### Directions for this task
Only the lines from the beginning of the data below through the line that contains "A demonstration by" should be repeated, exactly as written.

◇ ◇ ◇ ◇

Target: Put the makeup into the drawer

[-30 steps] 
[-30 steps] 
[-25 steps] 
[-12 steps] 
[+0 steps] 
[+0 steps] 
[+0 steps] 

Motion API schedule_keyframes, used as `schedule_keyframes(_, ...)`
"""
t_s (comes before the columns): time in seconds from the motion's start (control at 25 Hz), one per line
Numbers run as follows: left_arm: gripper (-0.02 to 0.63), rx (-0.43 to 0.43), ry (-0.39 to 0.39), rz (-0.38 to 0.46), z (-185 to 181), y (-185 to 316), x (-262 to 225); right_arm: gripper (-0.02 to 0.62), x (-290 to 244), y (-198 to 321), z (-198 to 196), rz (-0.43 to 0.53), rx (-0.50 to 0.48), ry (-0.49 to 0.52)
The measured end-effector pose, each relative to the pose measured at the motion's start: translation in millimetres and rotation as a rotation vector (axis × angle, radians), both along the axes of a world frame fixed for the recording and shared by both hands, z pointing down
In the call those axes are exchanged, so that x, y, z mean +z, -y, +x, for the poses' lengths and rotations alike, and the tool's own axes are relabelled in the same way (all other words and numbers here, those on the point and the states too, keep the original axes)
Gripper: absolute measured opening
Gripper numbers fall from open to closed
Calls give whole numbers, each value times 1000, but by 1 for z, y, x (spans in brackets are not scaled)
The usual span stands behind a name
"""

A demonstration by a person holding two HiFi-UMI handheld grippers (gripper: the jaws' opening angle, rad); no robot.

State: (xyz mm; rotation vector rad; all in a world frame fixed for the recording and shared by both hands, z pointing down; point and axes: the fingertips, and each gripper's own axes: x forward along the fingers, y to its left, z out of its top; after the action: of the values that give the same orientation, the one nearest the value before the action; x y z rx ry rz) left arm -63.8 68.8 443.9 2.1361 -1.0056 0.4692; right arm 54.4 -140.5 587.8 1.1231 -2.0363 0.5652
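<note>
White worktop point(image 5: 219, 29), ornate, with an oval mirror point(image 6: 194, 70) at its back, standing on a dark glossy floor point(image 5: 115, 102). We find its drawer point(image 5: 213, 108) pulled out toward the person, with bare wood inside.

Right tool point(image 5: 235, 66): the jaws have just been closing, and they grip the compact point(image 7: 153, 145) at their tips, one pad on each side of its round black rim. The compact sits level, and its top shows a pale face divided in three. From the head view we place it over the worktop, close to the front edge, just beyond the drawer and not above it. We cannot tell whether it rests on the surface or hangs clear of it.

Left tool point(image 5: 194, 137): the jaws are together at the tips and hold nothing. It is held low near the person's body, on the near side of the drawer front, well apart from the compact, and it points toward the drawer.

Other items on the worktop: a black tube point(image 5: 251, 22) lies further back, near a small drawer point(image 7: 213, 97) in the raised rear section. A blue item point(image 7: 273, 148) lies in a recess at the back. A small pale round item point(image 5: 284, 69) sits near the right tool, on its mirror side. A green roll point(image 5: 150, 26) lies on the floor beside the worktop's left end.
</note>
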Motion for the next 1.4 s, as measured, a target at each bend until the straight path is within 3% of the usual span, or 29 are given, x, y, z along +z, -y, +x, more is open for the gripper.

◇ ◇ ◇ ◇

### Response to this exercise
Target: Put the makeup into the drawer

[-30 steps] 
[-30 steps] 
[-25 steps] 
[-12 steps] 
[+0 steps] 
[+0 steps] 
[+0 steps] 

Motion API schedule_keyframes, used as `schedule_keyframes(_, ...)`
"""
t_s (comes before the columns): time in seconds from the motion's start (control at 25 Hz), one per line
Numbers run as follows: left_arm: gripper (-0.02 to 0.63), rx (-0.43 to 0.43), ry (-0.39 to 0.39), rz (-0.38 to 0.46), z (-185 to 181), y (-185 to 316), x (-262 to 225); right_arm: gripper (-0.02 to 0.62), x (-290 to 244), y (-198 to 321), z (-198 to 196), rz (-0.43 to 0.53), rx (-0.50 to 0.48), ry (-0.49 to 0.52)
The measured end-effector pose, each relative to the pose measured at the motion's start: translation in millimetres and rotation as a rotation vector (axis × angle, radians), both along the axes of a world frame fixed for the recording and shared by both hands, z pointing down
In the call those axes are exchanged, so that x, y, z mean +z, -y, +x, for the poses' lengths and rotations alike, and the tool's own axes are relabelled in the same way (all other words and numbers here, those on the point and the states too, keep the original axes)
Gripper: absolute measured opening
Gripper numbers fall from open to closed
Calls give whole numbers, each value times 1000, but by 1 for z, y, x (spans in brackets are not scaled)
The usual span stands behind a name
"""

A demonstration by a person holding two HiFi-UMI handheld grippers (gripper: the jaws' opening angle, rad); no robot.

This output has been written out in full.